2.1 Adrenergic Receptor Agonists

One of the most popular pharmaceuticals to potentially combat obesity is adrenergic receptor agonist. A recent study from Cypess group demonstrated the important role of β3-AR in the regulation of human brown and beige adipocyte lipolysis and thermogenesis (19). The experiments have been performed in differentiated human brown/beige adipocytes, which are from stromal vascular cells isolated from adipose tissues of young women in the superficial neck and supraclavicular regions. Silencing or functional reduction of β3-AR impacts lipolysis and thermogenesis. Thus, β3-AR is important for maintaining the lipolytic and thermogenic function of human brown/beige adipocytes, and thus, potent selective β3-AR agonists, such as mirabegron, could be used in humans for a metabolic benefit.

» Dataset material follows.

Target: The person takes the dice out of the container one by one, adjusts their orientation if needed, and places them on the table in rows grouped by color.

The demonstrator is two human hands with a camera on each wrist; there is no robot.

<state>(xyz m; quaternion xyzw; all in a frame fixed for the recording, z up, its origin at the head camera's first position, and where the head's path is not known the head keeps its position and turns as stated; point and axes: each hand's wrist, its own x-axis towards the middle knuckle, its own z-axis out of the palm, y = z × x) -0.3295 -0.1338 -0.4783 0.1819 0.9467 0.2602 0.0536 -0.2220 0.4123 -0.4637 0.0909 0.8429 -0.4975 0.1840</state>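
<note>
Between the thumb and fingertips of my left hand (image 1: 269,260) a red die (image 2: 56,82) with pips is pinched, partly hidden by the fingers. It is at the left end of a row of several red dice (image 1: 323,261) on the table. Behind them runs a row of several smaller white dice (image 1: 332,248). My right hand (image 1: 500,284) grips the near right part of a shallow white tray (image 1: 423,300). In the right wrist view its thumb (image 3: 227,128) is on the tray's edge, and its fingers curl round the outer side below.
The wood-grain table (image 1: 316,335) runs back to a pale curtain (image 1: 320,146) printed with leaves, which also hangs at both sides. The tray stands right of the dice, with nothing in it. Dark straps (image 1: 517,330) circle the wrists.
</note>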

It is worth noting that the use of selective β3-AR agonists comes with challenges as some of the β3-AR agonists have been approved to treat overactive bladder and urinary incontinence (2022), but none of them have been approved to treat metabolic diseases. Nevertheless, mirabegron has been shown to enhance the supraclavicular skin temperature, induce BAT activity, elevate protein expression of brown adipocyte markers in subcutaneous WAT (scWAT) (browning potential), and benefit energy metabolism in humans in many aspects including increasing beneficial lipoprotein biomarkers (high-density lipoprotein and ApoA1), free fatty acids, lipid oxidation, glucose tolerance, decreasing BAT fat fraction, and boosting resting energy expenditure (2327). It (therapeutical dose for overactive bladder treatment) may even activate human BAT in the elderly, who normally show low or none BAT activity, according to a case report of an 81-year-old woman (28). However, direct evidence as to whether mirabegron causes weight loss is still not indicated. In addition, its dose requirement for an increased energy expenditure is high enough to cause side effects such as cardiovascular dysfunction (2933). Thus, future investigations are required to estimate the potential of β3-AR agonist for the treatment of metabolic disorders.

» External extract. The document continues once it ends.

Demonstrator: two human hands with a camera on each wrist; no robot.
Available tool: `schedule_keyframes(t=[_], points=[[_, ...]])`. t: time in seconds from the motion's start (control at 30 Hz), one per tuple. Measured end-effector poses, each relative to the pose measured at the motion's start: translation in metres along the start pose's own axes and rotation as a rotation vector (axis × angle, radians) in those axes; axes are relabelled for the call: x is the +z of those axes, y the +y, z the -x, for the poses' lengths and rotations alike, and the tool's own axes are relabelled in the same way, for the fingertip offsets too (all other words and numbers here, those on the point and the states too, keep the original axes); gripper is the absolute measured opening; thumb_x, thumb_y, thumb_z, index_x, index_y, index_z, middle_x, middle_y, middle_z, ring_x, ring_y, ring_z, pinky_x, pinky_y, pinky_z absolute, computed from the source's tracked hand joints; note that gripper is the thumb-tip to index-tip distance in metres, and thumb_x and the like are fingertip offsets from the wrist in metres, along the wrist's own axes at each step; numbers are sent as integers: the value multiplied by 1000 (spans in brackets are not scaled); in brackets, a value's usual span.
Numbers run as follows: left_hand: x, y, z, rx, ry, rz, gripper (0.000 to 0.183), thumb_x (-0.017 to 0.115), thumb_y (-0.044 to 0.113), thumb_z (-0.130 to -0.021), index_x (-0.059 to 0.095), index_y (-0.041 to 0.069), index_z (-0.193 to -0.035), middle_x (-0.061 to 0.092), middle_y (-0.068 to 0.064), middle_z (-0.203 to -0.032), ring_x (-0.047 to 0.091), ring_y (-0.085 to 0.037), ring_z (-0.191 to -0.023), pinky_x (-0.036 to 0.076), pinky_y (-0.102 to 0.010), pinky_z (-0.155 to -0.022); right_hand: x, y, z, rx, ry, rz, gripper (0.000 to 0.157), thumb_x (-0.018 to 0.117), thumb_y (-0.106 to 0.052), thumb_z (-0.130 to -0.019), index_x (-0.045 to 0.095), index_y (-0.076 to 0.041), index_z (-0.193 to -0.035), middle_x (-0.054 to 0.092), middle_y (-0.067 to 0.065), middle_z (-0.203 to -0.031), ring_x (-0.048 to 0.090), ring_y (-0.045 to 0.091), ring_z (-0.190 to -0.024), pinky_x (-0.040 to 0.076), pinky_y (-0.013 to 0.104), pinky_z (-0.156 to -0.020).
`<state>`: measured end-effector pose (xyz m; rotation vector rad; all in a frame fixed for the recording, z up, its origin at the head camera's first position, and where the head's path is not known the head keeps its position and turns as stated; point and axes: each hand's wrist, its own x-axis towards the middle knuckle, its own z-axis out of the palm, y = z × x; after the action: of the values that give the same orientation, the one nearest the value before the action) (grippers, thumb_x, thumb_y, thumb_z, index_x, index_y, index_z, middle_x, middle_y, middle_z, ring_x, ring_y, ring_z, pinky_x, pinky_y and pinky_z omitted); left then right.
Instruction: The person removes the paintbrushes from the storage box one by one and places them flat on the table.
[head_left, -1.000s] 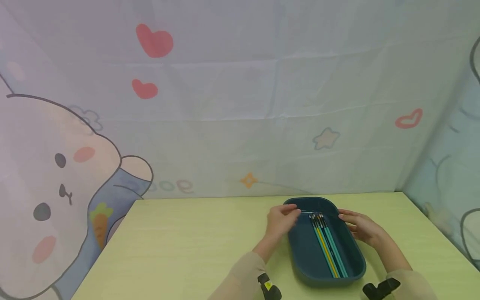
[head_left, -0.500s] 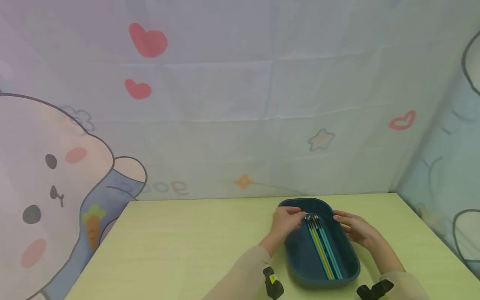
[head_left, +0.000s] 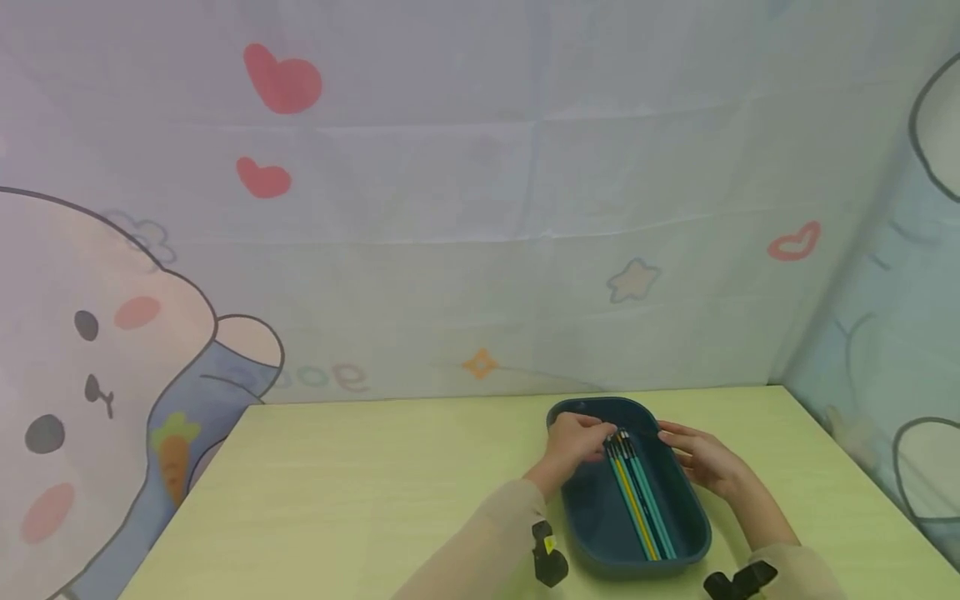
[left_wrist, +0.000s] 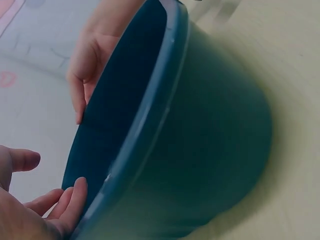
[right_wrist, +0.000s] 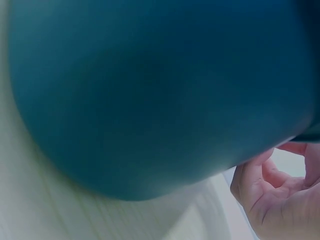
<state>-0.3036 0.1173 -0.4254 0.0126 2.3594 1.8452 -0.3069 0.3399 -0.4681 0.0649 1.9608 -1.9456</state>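
Observation:
A dark teal oblong tray with raised sides stands on the table. Inside it lies a bundle of slim pencil-like sticks, teal with one yellow, their dark ends pointing away from me. My left hand reaches over the tray's left side, fingertips at those far ends. In the left wrist view the thumb of that hand stands apart from the bent fingers, with nothing visible between. My right hand grips the right rim, some fingertips over the edge and others outside the wall. Most of the tray wall fills the right wrist view.
The pale yellow-green table extends left of the tray. A cartoon-printed cloth hangs behind its back edge, and more cloth hangs on the right. Black wrist-worn devices sit on both sleeves.
My left hand has come rightward against the sticks' far ends; a thin pale line at its fingertips one second ago no longer shows. The head view has shifted slightly; the right hand keeps the rim.

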Motion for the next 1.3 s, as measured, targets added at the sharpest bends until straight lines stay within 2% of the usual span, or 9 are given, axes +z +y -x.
schedule_keyframes(t=[0.13, 0.3, 0.63, 0.8, 0.93, 1.03, 1.17, 1.3], points=[[4, -2, -2, -29, -3, -6, 29, 72, 19, -85, 70, -3, -104, 70, -11, -93, 72, -27, -80, 62, -35, -69, 3, 1, -1, -3, 1, -24, 63, 52, -26, -99, 23, 2, -149, 64, -13, -98, 63, 4, -90, 58, 21, -75], [8, -7, -5, -52, 6, -20, 31, 73, 21, -83, 70, -3, -101, 70, -10, -93, 72, -27, -79, 62, -35, -67, 7, 1, -3, -9, -7, -11, 67, 51, -28, -99, 20, 1, -150, 63, -15, -100, 62, 4, -93, 57, 21, -76], [9, -12, -7, -94, 9, -21, 46, 72, 22, -84, 61, -8, -117, 67, -18, -107, 72, -28, -82, 62, -35, -68, 10, 0, -3, -14, -1, -13, 67, 50, -29, -100, 19, 2, -151, 64, -15, -100, 62, 3, -91, 57, 21, -75], [9, -14, -10, -121, 18, -12, 43, 72, 20, -82, 60, -7, -114, 68, -18, -104, 72, -28, -80, 62, -35, -66, 10, 0, -3, -14, -1, -14, 67, 50, -29, -100, 19, 1, -151, 65, -15, -99, 62, 4, -91, 57, 21, -74], [10, -15, -11, -145, 32, -42, 44, 73, 19, -81, 60, -8, -112, 68, -18, -100, 72, -29, -76, 62, -35, -64, 11, 0, -3, -9, 4, -8, 67, 50, -29, -100, 19, 1, -151, 65, -15, -98, 62, 5, -91, 57, 21, -73], [10, -17, -12, -167, 29, -55, 50, 74, 20, -81, 56, -10, -116, 66, -20, -105, 72, -30, -77, 62, -36, -66, 12, 0, -4, -6, 7, -8, 68, 51, -29, -99, 18, 2, -151, 65, -14, -99, 61, 5, -91, 57, 21, -74], [12, -20, -15, -188, 15, -25, 59, 72, 19, -82, 48, -12, -126, 61, -23, -113, 72, -31, -80, 62, -36, -70, 12, 1, -5, -7, -4, -21, 68, 50, -28, -100, 16, 1, -151, 64, -14, -100, 61, 5, -92, 57, 21, -73], [15, -24, -17, -178, 26, -14, 54, 72, 14, -80, 49, -14, -122, 62, -24, -108, 72, -32, -76, 62, -35, -66, 10, 3, -4, -8, -14, -38, 68, 49, -29, -100, 16, 0, -152, 64, -14, -100, 61, 5, -92, 58, 20, -71]])
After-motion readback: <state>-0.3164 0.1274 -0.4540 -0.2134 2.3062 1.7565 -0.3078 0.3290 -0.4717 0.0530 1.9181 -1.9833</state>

More recently, Denis P. Blondin et al. examined the specificity of mirabegron, and confirmed that other than a therapeutical dose (50mg), a high dose of mirabegron (200mg) can cause cardiovascular response and increase whole-body lipolysis and fatty acid oxidation, due to the off-targeting of mirabegron on β2/β1-AR in the cardiovascular system and WAT (34, 35). They estimate that this non-specific binding of mirabegron results in an increase of about 84% in energy expenditure due to a futile triglyceride-fatty acid cycle and increased heart rate (unrelated to BAT activation), which is more than what is observed after cold stimulation. Furthermore, it was found in their study that β-AR mRNA from both human BAT (from deep neck region) and WAT consists of highest ADRB2, followed by ADRB1, and almost undetectable ADRB3. Importantly, ADRB2 is co-expressed with UCP1 in active human BAT, mediating the human brown adipocyte respiration and BAT thermogenesis. Thus, this study concluded that human BAT thermogenesis is mediated through β2-AR, but not β3-AR nor β1-AR, suggesting a brand-new therapeutic potential of β2-AR agonist (such as formoterol) in the treatment of metabolic disorders in humans, which needs further estimation.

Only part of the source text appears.